Springfield has already spent more than $25 million to purchase land to be used for Hunter Lake; there are still additional parcels to acquire. It has spent millions for studies, including over $1 million for the SEIS. The total cost of the project, as of 2016, is loosely estimated at $106 million. The total cost estimated in the 2023 SEIS is now over $153 million, but that estimate was based on only an inflation adjustment from a 2003 estimate, and did not include the SEIS proposed design changes calling for construction of additional "in-lake" dams that must be constructed in hopes of trapping phosphorus.

===Concerns===
Hunter Lake concerns, raised by the Army Corps of Engineers in September 2011, included: (a) the age, in years, of the information contained in the original environmental impact study (EIS) submitted by CWLP, (b) changes and additions to EIS law that have taken place since the original EIS was submitted, (c) inadequate consideration of the adaptive re-use of existing Sangamon County gravel pits as a potential water storage capacity alternative, and (d) inadequate consideration of the drilling of groundwater wells into a Central Illinois aquifer or aquifers as a potential alternative supplemental water supply.

Additional concerns raised as of 2016 include: (e) inadequate consideration of improving the water capacity of existing Lake Springfield by dredging the lake, (f) potential for the fluctuating Hunter Lake to become a place for mosquitoes to breed, (g) the impact of Hunter Lake on the neighboring municipalities of Divernon, Pawnee, and Virden, (h) stagnant water-consumption growth patterns in Springfield that call into question the cost-benefit assumptions made by the original planning documents, and (i) algae blooms in the proposed lake's shallow water.
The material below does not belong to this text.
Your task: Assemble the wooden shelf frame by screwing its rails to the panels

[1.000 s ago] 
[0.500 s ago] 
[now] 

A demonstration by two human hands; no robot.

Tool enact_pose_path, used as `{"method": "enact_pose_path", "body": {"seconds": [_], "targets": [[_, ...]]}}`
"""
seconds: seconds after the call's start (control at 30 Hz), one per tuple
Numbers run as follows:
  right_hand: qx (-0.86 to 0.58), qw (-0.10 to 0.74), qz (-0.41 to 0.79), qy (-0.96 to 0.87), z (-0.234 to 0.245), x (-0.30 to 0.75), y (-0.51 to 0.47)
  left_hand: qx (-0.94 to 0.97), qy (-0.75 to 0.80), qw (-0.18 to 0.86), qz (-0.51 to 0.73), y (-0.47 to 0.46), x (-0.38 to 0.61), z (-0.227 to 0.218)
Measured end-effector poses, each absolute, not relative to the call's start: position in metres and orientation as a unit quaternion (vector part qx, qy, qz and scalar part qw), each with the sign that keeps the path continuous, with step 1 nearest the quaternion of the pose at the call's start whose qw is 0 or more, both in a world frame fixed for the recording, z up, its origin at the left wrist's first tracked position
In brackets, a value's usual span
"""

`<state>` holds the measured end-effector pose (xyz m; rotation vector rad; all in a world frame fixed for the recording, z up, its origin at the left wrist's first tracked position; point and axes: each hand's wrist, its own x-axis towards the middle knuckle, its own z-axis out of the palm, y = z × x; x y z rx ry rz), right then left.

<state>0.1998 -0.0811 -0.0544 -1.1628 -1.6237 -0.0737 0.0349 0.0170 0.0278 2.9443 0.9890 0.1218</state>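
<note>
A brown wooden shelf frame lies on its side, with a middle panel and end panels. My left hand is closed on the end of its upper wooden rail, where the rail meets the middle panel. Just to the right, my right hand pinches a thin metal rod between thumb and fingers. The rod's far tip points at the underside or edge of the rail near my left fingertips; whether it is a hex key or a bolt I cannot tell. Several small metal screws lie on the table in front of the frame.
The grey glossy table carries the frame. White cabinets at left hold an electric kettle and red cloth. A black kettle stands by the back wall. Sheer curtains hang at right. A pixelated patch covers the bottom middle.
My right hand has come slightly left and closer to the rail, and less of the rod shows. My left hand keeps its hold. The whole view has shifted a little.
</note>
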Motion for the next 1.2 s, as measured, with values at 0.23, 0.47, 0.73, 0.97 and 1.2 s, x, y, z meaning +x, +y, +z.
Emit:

The village of Pawnee, in public comments, has expressed concerns about the Hunter Lake reservoir proposal.

Advocates and organizations opposed to Hunter Lake note that water demand has been flat for over 40 years and that CWLP's projections for high growth in population and demand are unjustified because the population is decreasing and because, by CWLP's own admission, closing three of it old water intensive power plants in 2021 increased the drought yield of Lake Springfield by 9.9 mgd. Furthermore, they say if there is any need for a back-up supply, there are better, cheaper alternatives that do not have the devastating environmental impacts of Hunter Lake (such as destruction of two streams and surrounding forests, wetlands, prairie, agricultural land, and wildlife habitat). They argue that CWLP has failed to document any need for additional flatwater recreation as well. They say CWLP will probably never get USACE planning permission to build the lake, and its proposed use as a secondary source for water supply would be better served by using its footprint as a site for solar power or wind power.
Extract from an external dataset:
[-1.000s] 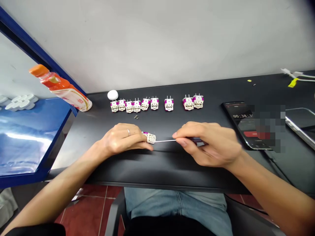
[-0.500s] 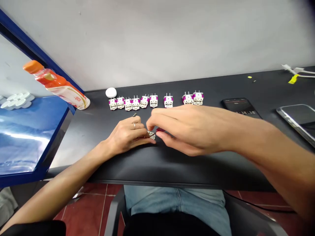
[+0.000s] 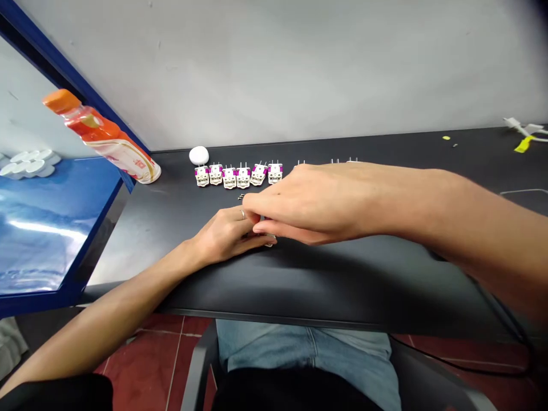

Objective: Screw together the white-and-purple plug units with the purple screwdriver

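Note:
My left hand (image 3: 223,233), with a ring on one finger, is closed on a small white plug part (image 3: 270,243) and steadies it on the dark table. Only an edge of that part shows past the thumb. Over it leans my right hand (image 3: 317,205), fingers pinched together and overlapping the left fingertips. A small screwdriver with a dark red handle, seen half a second ago, is now hidden by the right fingers. A few tiny screws (image 3: 241,197) lie just beyond my hands.
White and purple plugs (image 3: 243,178) stand in a row behind, pins up, some covered by my right arm. A white rounded object (image 3: 199,155) and an orange-capped bottle (image 3: 111,142) are at the left. White cables with a yellow tag (image 3: 523,144) lie far right.
My right hand has moved left and slightly up, onto the left fingers, covering the screwdriver and most of the plug part. Its forearm now hides the phones and the plugs on the right.

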`<state>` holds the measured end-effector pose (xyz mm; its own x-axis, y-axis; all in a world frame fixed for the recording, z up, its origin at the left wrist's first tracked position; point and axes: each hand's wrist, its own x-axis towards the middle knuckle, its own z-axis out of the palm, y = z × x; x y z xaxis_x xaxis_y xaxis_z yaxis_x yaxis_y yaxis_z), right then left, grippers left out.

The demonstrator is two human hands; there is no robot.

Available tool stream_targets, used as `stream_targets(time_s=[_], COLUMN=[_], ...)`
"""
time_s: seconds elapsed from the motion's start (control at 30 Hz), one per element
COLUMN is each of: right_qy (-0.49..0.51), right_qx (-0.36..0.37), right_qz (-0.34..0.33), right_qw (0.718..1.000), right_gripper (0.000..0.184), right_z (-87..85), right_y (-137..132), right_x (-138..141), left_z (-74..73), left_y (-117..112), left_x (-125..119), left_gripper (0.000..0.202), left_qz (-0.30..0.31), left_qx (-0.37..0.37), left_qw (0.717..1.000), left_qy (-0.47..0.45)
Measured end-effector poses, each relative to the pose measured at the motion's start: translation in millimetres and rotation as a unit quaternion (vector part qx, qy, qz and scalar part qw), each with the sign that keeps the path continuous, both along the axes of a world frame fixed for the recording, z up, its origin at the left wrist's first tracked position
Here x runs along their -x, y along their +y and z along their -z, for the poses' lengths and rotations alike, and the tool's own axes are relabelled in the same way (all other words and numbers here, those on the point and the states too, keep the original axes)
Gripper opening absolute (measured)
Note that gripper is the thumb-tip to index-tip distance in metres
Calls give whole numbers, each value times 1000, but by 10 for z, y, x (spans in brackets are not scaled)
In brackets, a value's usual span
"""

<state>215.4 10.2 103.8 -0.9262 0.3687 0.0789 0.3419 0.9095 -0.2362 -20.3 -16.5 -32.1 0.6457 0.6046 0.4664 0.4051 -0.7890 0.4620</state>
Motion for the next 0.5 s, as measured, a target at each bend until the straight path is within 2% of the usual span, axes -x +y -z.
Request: stream_targets(time_s=[0.2,0.33,0.4,0.5], right_qy=[-34,-37,-32,-42], right_qx=[-26,-12,-8,16], right_qz=[8,-10,-21,-20], right_qw=[999,999,999,999], right_gripper=[27,24,25,23], right_z=[-15,-12,-31,-72], right_y=[-19,-3,-31,-126], right_x=[33,37,39,65], left_z=[-35,-63,-83,-135], left_y=[-16,16,23,19], left_x=[42,54,60,91], left_gripper=[18,21,23,28], left_qz=[5,47,57,31], left_qx=[4,1,42,121], left_qw=[1000,999,997,991], left_qy=[18,12,25,52])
In September of 2023, the U.S. Environmental Protection Agency filed detailed comments with the U.S. Army Corps of Engineers, siding with local opponents of the project, finding that the project did not meet the requirements of Section 404 of the Clean Water Act for multiple cited reasons, and recommending denial of a permit or, in the alternative, further studies to address major concerns with the project's purpose, need, and impacts. In November 2023, the U.S. Army Corps of Engineers notified the City of numerous problems with the City's Supplemental Environmental Impact Study, and demanded further explanation and studies to address significant issues raised by the commenters on the draft Supplemental Environmental Impact Study. On April 17, 2024, after the City failed to respond, the U.S. Army Corps of Engineers notified the City that its failure to address concerns raised by citizen groups and individuals and by the Corps itself, outlined in the November 2023 letter, resulted in a determination that the Army Corps considered the permit application for Hunter Lake to be withdrawn.